L’économie malgache poursuit sa marche vers le marasme. La preuve, les activités économiques poursuivent une tendance à la baisse concrétisée par la diminution de la consommation de carburants aussi bien dans le domaine industriel que pour les particuliers.
« La baisse de la consommation est palpable depuis le début de la crise politique, et elle se poursuit jusqu’à maintenant » déclare un responsable d’une société de distribution pétrolière. Une baisse confirmée d’ailleurs par l’analyse du secteur carburant sortie par l’OMH en fin juin août 2009, où en cumul, le volume de gas-oil a diminué de 10%.

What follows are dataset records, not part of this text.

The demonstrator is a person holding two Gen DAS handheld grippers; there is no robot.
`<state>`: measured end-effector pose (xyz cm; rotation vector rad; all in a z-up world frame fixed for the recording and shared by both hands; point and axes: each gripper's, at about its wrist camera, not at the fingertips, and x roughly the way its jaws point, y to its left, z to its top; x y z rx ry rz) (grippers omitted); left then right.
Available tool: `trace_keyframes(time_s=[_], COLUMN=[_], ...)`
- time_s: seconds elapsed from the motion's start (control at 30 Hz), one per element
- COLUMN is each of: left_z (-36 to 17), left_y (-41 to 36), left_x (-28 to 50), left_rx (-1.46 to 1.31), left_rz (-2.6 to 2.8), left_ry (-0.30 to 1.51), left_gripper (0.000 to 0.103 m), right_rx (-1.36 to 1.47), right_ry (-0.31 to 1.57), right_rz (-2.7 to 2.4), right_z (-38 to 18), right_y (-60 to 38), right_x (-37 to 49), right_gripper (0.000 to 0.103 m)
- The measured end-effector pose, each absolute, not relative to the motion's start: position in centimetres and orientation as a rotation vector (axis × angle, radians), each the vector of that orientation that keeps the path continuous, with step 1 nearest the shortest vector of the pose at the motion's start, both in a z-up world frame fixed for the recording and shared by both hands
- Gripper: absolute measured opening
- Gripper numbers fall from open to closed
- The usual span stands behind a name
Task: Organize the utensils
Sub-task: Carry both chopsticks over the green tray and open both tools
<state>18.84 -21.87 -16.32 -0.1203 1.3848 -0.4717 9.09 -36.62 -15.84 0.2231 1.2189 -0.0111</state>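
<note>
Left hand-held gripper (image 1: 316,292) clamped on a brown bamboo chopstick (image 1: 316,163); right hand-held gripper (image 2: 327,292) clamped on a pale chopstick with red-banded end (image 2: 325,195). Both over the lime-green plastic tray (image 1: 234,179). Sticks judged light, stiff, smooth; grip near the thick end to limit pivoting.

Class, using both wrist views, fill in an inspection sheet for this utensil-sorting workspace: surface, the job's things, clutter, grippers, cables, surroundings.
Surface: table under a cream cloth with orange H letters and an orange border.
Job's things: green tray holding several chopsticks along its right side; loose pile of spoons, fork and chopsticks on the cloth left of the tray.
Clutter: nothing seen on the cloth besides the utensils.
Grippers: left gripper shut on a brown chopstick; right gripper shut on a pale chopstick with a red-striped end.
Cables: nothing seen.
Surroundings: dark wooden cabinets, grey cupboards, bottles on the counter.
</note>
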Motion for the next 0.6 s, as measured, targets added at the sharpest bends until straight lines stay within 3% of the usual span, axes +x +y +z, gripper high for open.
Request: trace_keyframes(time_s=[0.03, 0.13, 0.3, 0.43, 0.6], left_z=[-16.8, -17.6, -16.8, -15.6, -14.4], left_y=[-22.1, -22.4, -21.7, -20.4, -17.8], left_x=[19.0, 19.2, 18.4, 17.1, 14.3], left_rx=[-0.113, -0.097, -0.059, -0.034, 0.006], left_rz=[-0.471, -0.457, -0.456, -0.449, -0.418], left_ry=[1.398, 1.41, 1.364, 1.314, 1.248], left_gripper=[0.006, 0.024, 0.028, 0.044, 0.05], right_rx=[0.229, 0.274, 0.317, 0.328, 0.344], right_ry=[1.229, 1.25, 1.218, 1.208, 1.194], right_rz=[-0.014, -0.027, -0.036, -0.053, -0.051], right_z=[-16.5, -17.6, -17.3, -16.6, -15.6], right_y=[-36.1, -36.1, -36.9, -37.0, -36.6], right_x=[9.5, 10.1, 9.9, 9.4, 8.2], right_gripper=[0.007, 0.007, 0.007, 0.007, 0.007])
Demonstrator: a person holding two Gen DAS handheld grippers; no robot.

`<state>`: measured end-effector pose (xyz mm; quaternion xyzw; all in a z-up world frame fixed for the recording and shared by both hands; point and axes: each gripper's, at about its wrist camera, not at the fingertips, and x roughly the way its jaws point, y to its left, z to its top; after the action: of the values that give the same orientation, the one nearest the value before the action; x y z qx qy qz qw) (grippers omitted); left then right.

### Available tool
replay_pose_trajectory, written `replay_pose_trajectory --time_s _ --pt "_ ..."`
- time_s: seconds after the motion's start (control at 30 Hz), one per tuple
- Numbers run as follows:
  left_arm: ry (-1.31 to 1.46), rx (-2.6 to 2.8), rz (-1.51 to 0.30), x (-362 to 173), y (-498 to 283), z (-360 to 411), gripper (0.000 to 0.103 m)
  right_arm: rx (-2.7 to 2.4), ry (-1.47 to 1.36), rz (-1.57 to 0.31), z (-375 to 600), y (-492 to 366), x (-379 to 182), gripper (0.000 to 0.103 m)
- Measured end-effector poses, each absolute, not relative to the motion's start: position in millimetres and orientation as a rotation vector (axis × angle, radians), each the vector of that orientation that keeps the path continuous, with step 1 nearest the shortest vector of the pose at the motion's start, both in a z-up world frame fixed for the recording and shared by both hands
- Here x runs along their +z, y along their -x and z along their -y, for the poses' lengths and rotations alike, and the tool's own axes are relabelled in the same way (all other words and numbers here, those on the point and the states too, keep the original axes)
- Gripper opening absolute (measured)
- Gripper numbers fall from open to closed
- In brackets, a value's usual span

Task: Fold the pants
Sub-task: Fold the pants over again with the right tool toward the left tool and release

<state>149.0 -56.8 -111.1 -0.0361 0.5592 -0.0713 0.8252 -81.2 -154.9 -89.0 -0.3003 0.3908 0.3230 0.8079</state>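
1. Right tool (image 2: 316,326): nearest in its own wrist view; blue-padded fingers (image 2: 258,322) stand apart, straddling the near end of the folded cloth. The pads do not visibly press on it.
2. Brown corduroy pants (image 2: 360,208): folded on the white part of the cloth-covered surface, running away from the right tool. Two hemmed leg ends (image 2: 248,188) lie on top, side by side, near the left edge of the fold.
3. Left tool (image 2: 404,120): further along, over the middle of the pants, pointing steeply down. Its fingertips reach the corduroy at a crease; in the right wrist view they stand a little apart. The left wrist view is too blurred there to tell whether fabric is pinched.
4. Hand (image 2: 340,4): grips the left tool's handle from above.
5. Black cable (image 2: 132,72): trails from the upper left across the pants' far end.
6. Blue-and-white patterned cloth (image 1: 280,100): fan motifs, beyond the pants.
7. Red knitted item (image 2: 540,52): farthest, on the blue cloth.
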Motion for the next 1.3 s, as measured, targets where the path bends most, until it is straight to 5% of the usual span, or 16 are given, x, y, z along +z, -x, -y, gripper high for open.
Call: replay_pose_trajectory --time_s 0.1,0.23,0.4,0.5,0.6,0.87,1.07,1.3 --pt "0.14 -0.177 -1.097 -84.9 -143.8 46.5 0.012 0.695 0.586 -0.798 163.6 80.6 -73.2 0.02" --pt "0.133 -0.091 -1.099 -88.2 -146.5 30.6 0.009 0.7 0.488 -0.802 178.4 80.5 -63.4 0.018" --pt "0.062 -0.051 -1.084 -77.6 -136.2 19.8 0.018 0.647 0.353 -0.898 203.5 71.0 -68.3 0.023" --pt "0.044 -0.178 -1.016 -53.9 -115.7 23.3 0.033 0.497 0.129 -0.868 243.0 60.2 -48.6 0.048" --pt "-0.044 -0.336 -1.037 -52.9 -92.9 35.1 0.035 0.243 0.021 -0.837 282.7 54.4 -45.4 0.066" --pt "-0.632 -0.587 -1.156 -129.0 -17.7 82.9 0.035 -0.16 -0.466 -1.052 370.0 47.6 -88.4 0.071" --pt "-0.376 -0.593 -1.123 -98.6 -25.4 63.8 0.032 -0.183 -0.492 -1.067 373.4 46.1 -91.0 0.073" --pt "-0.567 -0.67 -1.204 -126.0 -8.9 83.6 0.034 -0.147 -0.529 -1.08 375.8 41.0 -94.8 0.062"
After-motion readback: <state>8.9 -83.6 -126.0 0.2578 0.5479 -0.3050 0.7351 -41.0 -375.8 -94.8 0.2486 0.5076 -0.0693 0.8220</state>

Cette baisse de la consommation de carburants traduit, en tout cas, l’énorme difficulté économique traversée actuellement par le pays. Les entreprises ne fonctionnent, pour la plupart qu’avec la moitié de leur capacité normale. Certaines ont même déjà fermé leurs portes. En ce qui concerne les particuliers, la baisse de la consommation s’explique évidemment par le tarissement du pouvoir d’achat des automobilistes. Actuellement, avec 10 000 Ar, avec la hausse incessante des prix des carburants, on arrive à peine à faire un peu plus de 3 litres d’essence. Heureusement que sur ce point, les distributeurs annoncent une certaine stabilisation des prix des carburants. « Pour le moment, du moins dans les semaines qui viennent, nous n’envisageons pas encore une hausse des prix », rassure un opérateur. Tout en précisant qu’il s’agit d’une stabilité relative et fragile. « Tout dépend de l’évolution des cours des changes car l’ariary peut d’un moment à l’autre se dévaluer », indique cet opérateur. Bref, la situation risque encore de s’aggraver. A moins évidemment que le gouvernement de fait de la transition arrive à concrétiser sa promesse de faire baisser de 40% les prix des carburants par le biais des pseudo investisseurs saoudiens qui avaient déjà visité le pays, mais qui par la suite ne se sont plus manifestés.